I think people who say non-human animals do not have emotions and feelings are a bit arrogant.

I don't have an embarrassment story about Zenobi, but I do have one about her showing concern for me.

I'm getting on in years. I was born in London, England. As a child I was evacuated during the war. I've written a short fictional novel about the time. One of the things in the story concerns German twin enigine bombers and the strange sound they made owing to the engines spinning in opposite directions. The editor I submitted to did not like the word I used to describe the sound. So I was sitting back in my chair making sounds to try to come up with the noise and a better word to describe it. I had my eyes closed. All at once a little nose pushed against my hand. I opened my eyes and there was Zenobi looking quite concerned. I reassured her, but she still jumped up on the arm of the chair and closely inspected my face. Convinced I was OK she took off again.


----------



## nini0264 (Mar 2, 2010)

> All at once a little nose pushed against my hand. I opened my eyes and there was Zenobi looking quite concerned. I reassured her, but she still jumped up on the arm of the chair and closely inspected my face. Convinced I was OK she took off again


That's so sweet! And I do agree that "experts" who say animals don't experience emotions are indeed arrogant, and ignorant!!!

When Oreo my first cat passed away and my Father called to tell me, I was hysterically crying. My little kitten Nisha was so concerned for me...but she didn't know how to best approach me...she moved as if in super slow motion until she reached me - and made sure I was OK. I had never seen a cat move in slow motion like that before!


----------



## Dave_ph (Jul 7, 2009)

I simulated the "I'm alone, distressed" call that Fay was making after I first adopted her.
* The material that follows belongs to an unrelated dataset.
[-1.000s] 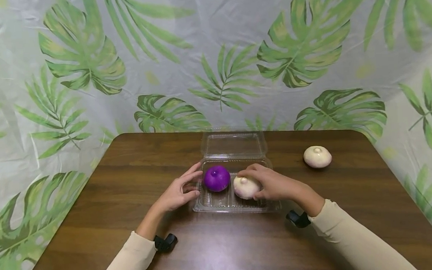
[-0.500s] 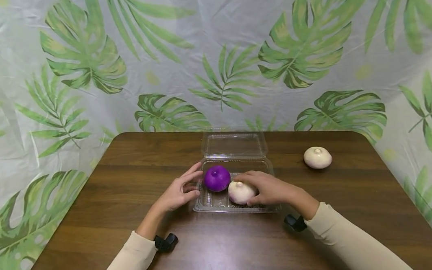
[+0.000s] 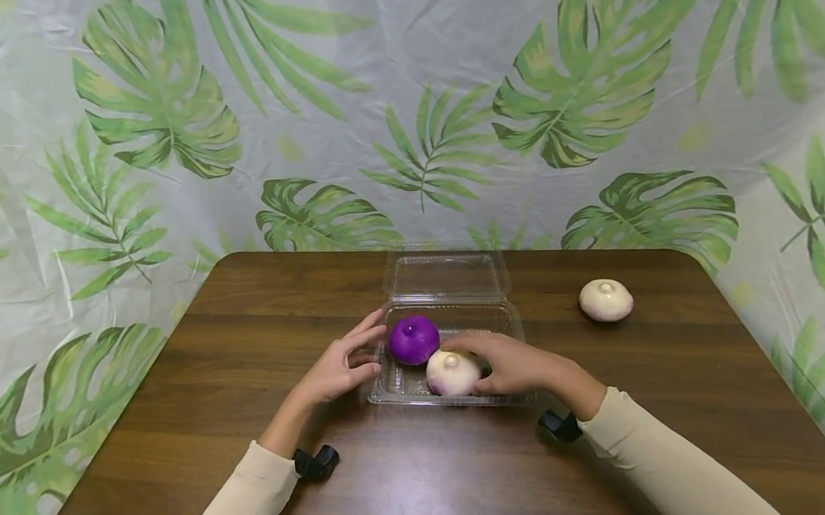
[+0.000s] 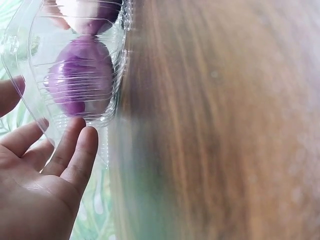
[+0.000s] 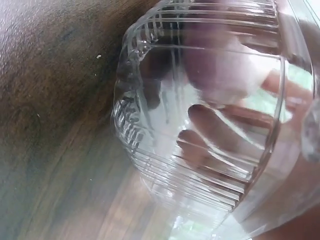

I'm sure she missed her littermate. It was the first time in her life she was seperated from her.

The first 2 nights I did it she definitely reacted immediately and she had a real look of concern on her face as she approached me, hopped up on my bed and came to my face. The third night I did that she just looked at me with that 'disappointed look'. I was misusing the 'distress' meow.

They have feelings. Listen to the content of their meows


----------



## sweetyanna (Apr 13, 2008)

A few days after the original post, Snowy had a story of his own! He was rubbing his head against my legs so enthusiastically, he was just in bliss until...he forgot to look where he was going and went WHAM into the wall with his head. A moderately loud thunk (but he's okay). He got startled and hissed at the wall!! :lol: I laughed because it was so cute. Then he looked at me with this sour puss glare of his and hissed at me. That made it soooooo much cuter. I apologized and knelt down, but nope, he turned and faced his bottom towards me and walked off nose in air. No matter my attempts for the next half hour, his back was always turned to me and he'd walk away. Cute little baby!


----------



## kitenite (Apr 23, 2010)

My Kite gets super excited when I take her leash out because that means she gets to go outside. I notice there's a usual routine with this: I pick any spot away from the door and wave the leash around, she notices and comes rushing to me, then she sits still as I attach it. As soon as I get it on, I say," Ready???" She responds by excitingly pressing her body right near the patio glass door, and as soon as I open it I say "GO!" and she rushes out, drops her body to the ground, and rolls all over in utter pleasure.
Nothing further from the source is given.